Registered: Jun 2002
Posts: 154
Let's suppose you want to do a 4x4 mode. An IRQ is generated every 8th rasterline. To achieve this with raster-IRQ, you'd need to add 8 to $d012 every time an IRQ occurs. If you use timer, you can set it to generate IRQ every 8*63 cycles, and you don't have to do anything, as the counter will start from beginning after it generates an IRQ (assuming it's in continuous mode :))
2004-01-07 18:03
chatGPZ

Registered: Dec 2001
Posts: 11386
@ninja: hehe i used the 2 timer thingy too in the mongobong thingy :) (infact its using 2 timers and raster-irq aswell). two timers seem to be much more useful than just one to me actually.
2004-01-07 18:15
Ninja

Registered: Jan 2002
Posts: 411
@Cybernator: Heh, I never used 4x4 :) Nevertheless, have you ever tried this? I remember rasterline $000 being one cycle off, or does this count just for the Raster-IRQ in line $000?
2004-01-07 20:08
Cybernator

Registered: Jun 2002
Posts: 154
I've only used dithered 4x4, 'coz the normal one don't look sexy enough. :) But they are technically the same. I start the timer right before the paper area, and I stop it after 25 interrupts. So the timer is resync-ed each frame.

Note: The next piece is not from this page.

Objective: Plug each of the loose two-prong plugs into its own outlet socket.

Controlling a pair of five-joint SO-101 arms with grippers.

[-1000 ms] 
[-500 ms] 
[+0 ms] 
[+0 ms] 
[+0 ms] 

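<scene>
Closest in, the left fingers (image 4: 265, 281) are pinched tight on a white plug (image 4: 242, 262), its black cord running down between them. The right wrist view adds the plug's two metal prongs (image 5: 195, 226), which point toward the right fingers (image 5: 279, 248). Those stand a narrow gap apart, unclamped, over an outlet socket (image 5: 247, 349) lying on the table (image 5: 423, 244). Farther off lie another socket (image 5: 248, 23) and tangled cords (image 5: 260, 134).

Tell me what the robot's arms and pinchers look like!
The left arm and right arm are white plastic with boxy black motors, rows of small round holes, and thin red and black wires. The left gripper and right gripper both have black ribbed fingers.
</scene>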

I just wrote another routine, which starts the timer once, and I use raster IRQ. It works as well, so rasterline $000 also has 63 cycles. But the IRQ is generated at cycle 2, unlike the other rasterlines where it's generated at cycle 1 (counting cycles from 1-63). I still haven't tested this on the real thing. I'll do it right away, but first I need to add visual control. Anyway, the chances that it will work are 99.9% :)

Btw, I noticed that when I start the timer, it takes a few cycles (3?) until it starts the countdown. Is there any detailed info about the CIA? (A doc that explains the inner details, like the VIC-article does for the VIC-II)
2004-01-08 08:28
Oswald

Registered: Apr 2002
Posts: 5094
btw.. :) I havent coded a stable raster using CIA timers myself but I have a source... Now... I would like to put sprites over the routine. Is this possible ? And how should I change the routine to get it work ? I've checked what happens if I do this, but even one sprite messes up the routine way too badly... Maybe the solution is to make the interrupt happen as many cycles earlier as much the sprites eat up ? But in this case I need 2 timers... hmm anyone?:)
2004-01-08 08:55
Ninja

Registered: Jan 2002
Posts: 411
@Cybernator: Stupid me, of course rasterline $000 has 63 cycles, otherwise my routine with raster-irq and one timer wouldn't work as well. It is just that the IRQ is triggered one cycle later. I should really start thinking before using the keyboard :)
2004-01-08 09:49
Cybernator

Registered: Jun 2002
Posts: 154
The idea is to make the timer have values from 0-7 at the moment when you access it! How do we do that? First I recommend that you write the sync routine. Supposing we are using the one I mentioned above, we have:

(Assume the value is in $dc04)

lda #7
sec
sbc $dc04

The access to $dc04 occurs at the last (4th) cycle of SBC. Now the important thing is to find out where's this cycle in the rasterline. An IRQ condition is given in cycle 1 (with exception to the first rasterline). The processor first needs to finish the current instruction. The smallest nr. of cycles an instruction takes is 2 (eg. NOP). If the IRQ occurs in the first cycle of NOP, there will be 2 cycles delay. If it occurs in the second cycle, there will be 3 cycles delay! So the minimum delay is 2 cycles to finish the current instruction. Then the CPU needs 7 cycles to store the PC and flags to stack and jump to the IRQ routine. So cycle 1 + 2 + 7 = 10. The first possible cycle in which the first instruction of the IRQ will execute is 10.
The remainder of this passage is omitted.